A faithful copy of the whole listing is required.

·····

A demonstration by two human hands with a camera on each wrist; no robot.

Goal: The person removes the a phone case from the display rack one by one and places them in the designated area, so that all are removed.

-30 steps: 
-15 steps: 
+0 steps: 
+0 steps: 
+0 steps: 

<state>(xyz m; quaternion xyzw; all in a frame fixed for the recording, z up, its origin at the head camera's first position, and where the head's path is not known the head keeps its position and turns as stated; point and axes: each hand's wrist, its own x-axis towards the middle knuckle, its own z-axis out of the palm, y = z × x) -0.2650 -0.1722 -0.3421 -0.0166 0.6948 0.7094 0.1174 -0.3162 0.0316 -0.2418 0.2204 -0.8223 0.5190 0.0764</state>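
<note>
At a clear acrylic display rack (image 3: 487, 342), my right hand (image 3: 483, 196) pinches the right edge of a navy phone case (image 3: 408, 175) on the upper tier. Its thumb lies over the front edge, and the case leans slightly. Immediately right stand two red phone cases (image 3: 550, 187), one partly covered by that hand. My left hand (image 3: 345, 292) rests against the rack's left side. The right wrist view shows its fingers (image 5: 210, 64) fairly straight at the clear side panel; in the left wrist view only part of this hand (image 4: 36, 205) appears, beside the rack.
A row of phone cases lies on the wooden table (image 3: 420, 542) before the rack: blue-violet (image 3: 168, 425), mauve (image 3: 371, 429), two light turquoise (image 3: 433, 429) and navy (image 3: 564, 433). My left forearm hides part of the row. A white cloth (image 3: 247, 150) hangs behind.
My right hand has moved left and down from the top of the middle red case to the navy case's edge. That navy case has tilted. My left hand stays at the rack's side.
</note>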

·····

Problem solution:
A demonstration by two human hands with a camera on each wrist; no robot.

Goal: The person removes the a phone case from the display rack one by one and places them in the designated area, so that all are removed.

-30 steps: 
-15 steps: 
+0 steps: 
+0 steps: 
+0 steps: 

<state>(xyz m; quaternion xyzw; all in a frame fixed for the recording, z up, its origin at the head camera's first position, and where the head's path is not known the head keeps its position and turns as stated; point and axes: each hand's wrist, its own x-axis towards the middle knuckle, its own z-axis out of the palm, y = z × x) -0.2650 -0.1722 -0.3421 -0.0166 0.6948 0.7094 0.1174 -0.3162 0.0316 -0.2418 0.2204 -0.8223 0.5190 0.0764</state>
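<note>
At a clear acrylic display rack (image 3: 487, 342), my right hand (image 3: 483, 196) pinches the right edge of a navy phone case (image 3: 408, 175) on the upper tier. Its thumb lies over the front edge, and the case leans slightly. Immediately right stand two red phone cases (image 3: 550, 187), one partly covered by that hand. My left hand (image 3: 345, 292) rests against the rack's left side. The right wrist view shows its fingers (image 5: 210, 64) fairly straight at the clear side panel; in the left wrist view only part of this hand (image 4: 36, 205) appears, beside the rack.
A row of phone cases lies on the wooden table (image 3: 420, 542) before the rack: blue-violet (image 3: 168, 425), mauve (image 3: 371, 429), two light turquoise (image 3: 433, 429) and navy (image 3: 564, 433). My left forearm hides part of the row. A white cloth (image 3: 247, 150) hangs behind.
My right hand has moved left and down from the top of the middle red case to the navy case's edge. That navy case has tilted. My left hand stays at the rack's side.
</note>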

The output above is the complete answer.